What is required: Using the records below, transcribe word for word the stretch from the line that contains "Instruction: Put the" through the line that contains "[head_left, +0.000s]", both end lines included, and nothing else.

Information given below:

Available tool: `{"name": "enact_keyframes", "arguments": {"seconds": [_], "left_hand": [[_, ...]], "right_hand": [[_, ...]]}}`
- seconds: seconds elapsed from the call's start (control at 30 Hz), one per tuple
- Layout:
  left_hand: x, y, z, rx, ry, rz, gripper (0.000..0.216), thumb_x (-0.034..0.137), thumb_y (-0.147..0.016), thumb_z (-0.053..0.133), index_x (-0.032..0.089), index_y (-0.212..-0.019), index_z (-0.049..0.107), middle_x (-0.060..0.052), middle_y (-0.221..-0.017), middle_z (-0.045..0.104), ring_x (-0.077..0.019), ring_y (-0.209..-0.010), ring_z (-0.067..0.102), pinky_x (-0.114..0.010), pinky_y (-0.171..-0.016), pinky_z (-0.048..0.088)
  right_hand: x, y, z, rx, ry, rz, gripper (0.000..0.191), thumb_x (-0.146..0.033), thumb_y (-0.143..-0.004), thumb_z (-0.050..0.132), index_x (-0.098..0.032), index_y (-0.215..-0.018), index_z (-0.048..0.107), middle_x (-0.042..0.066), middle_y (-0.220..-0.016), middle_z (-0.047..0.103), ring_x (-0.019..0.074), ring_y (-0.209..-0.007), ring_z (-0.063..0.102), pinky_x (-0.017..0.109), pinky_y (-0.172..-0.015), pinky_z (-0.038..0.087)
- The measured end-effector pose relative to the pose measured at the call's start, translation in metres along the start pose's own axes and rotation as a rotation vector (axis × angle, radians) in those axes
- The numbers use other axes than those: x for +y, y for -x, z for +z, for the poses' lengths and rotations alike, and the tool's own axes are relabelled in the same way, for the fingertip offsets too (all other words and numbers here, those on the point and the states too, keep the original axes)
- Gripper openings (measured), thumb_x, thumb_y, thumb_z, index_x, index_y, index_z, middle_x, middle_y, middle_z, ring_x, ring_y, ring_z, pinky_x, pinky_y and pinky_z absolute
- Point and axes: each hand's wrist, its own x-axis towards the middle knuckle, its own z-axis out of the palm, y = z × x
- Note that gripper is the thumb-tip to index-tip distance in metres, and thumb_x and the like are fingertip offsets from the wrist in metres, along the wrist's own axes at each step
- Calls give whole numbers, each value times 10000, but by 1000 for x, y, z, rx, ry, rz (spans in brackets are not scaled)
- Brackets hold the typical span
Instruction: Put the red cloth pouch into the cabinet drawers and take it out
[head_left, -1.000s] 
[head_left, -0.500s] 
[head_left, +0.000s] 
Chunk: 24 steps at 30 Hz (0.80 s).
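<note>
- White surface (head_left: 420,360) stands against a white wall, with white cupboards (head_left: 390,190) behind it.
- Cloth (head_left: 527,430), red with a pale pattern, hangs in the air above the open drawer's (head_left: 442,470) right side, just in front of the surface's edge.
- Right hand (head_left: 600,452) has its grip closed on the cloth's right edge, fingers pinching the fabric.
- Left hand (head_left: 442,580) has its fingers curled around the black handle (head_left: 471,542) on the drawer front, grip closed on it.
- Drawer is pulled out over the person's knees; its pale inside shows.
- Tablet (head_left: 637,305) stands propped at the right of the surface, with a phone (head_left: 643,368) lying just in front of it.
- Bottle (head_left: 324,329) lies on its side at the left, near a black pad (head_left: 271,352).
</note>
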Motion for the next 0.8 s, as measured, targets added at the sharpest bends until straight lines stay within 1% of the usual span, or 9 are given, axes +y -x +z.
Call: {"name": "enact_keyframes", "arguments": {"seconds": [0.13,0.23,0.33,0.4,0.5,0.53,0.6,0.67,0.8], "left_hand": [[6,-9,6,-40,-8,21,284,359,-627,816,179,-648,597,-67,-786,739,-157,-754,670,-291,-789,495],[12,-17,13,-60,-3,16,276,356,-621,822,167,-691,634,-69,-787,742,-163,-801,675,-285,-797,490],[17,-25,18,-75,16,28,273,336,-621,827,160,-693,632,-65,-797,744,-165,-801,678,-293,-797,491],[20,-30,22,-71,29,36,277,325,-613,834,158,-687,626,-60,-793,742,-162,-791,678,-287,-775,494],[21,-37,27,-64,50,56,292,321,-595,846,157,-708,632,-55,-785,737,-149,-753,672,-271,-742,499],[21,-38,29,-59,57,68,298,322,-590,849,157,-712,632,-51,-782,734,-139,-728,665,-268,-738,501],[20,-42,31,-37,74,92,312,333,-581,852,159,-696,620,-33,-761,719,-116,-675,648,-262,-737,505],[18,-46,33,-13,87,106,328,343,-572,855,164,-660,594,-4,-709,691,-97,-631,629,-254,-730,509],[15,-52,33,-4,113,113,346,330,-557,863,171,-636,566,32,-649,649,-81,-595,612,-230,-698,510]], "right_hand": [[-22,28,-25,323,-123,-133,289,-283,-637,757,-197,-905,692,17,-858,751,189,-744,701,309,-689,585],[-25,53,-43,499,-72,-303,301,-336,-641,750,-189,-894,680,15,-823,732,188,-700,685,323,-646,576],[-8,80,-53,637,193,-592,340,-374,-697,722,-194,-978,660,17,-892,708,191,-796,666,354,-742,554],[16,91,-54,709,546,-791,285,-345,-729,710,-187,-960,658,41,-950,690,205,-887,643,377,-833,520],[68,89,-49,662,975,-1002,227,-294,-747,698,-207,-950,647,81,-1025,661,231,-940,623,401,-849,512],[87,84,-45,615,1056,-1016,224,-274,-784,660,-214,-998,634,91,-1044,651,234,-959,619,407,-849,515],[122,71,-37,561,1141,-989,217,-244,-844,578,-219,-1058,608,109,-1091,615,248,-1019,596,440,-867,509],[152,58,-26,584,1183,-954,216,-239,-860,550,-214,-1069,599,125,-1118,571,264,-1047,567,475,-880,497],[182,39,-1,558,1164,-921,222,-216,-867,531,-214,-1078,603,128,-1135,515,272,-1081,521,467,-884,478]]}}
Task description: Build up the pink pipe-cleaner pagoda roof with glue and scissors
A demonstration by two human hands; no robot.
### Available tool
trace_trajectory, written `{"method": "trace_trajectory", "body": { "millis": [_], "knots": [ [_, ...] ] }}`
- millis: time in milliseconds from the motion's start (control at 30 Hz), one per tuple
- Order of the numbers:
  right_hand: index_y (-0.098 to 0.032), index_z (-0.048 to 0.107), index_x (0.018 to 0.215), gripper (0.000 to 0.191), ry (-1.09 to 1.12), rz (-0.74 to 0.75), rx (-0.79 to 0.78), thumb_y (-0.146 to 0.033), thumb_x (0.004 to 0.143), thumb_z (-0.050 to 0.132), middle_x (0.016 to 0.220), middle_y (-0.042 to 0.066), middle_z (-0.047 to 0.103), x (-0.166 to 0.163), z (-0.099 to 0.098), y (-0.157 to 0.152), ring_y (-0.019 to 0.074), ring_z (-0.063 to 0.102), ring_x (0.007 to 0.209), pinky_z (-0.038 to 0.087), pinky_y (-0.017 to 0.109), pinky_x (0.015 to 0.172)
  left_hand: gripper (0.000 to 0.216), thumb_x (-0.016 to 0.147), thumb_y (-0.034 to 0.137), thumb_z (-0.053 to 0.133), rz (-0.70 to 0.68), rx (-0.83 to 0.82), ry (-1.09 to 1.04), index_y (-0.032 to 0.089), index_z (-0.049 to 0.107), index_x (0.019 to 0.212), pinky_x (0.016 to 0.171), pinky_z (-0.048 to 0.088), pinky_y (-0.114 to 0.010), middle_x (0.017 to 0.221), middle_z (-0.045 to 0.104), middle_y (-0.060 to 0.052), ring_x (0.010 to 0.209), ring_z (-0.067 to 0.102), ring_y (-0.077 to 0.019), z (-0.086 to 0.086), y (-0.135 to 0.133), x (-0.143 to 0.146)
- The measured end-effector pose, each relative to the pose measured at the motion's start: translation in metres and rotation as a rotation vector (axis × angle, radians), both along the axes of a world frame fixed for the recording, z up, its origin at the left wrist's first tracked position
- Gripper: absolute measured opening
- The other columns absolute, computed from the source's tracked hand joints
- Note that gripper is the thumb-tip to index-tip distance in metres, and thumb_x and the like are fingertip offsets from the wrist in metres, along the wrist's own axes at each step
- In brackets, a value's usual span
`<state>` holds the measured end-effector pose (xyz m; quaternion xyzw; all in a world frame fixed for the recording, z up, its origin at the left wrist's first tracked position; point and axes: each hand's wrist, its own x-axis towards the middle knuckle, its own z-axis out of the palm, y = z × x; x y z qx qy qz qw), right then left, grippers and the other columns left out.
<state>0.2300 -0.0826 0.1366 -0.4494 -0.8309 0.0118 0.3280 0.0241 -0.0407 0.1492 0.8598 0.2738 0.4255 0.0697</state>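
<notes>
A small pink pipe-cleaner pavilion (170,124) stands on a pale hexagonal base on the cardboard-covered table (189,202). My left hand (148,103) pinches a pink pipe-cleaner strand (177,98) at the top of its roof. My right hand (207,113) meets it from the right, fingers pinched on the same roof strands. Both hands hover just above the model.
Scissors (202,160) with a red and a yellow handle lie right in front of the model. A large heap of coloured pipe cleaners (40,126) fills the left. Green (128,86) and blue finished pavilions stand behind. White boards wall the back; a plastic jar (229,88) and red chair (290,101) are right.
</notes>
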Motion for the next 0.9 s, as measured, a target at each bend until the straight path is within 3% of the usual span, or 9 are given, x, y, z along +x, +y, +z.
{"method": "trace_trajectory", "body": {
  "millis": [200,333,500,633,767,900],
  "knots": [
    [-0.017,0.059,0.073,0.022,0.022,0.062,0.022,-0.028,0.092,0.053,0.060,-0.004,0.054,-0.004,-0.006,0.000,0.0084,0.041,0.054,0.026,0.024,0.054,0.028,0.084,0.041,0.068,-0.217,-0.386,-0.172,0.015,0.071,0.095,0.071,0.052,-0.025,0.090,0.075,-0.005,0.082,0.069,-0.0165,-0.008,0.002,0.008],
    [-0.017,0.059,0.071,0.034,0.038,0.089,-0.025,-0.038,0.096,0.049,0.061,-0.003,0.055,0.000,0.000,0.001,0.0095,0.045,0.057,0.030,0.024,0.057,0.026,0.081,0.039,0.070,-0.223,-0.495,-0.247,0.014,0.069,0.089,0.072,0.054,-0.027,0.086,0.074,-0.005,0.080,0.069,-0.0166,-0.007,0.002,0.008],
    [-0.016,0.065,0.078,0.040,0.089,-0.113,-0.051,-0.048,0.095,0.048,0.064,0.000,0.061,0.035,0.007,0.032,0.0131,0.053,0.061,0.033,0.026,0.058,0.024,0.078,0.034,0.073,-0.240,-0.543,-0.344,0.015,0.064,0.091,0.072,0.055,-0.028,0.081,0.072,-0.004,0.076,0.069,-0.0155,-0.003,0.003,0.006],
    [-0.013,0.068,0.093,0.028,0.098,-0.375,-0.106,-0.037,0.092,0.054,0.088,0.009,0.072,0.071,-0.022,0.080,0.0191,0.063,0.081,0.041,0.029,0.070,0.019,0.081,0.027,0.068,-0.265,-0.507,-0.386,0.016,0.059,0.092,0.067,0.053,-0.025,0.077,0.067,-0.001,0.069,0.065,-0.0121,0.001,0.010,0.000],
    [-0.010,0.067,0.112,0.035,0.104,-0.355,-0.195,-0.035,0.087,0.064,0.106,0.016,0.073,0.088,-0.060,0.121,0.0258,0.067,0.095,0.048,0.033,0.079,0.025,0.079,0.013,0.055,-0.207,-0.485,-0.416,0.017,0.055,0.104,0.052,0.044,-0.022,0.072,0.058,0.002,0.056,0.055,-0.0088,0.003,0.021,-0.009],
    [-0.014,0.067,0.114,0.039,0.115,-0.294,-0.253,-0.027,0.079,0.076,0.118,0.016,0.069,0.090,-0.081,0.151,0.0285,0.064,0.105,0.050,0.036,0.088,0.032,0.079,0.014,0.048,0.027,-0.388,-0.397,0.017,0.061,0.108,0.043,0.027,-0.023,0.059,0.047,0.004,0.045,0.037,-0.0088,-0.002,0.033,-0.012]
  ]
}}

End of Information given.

Written solution:
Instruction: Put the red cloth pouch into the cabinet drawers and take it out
[head_left, -1.000s] 
[head_left, -0.500s] 
[head_left, +0.000s] 

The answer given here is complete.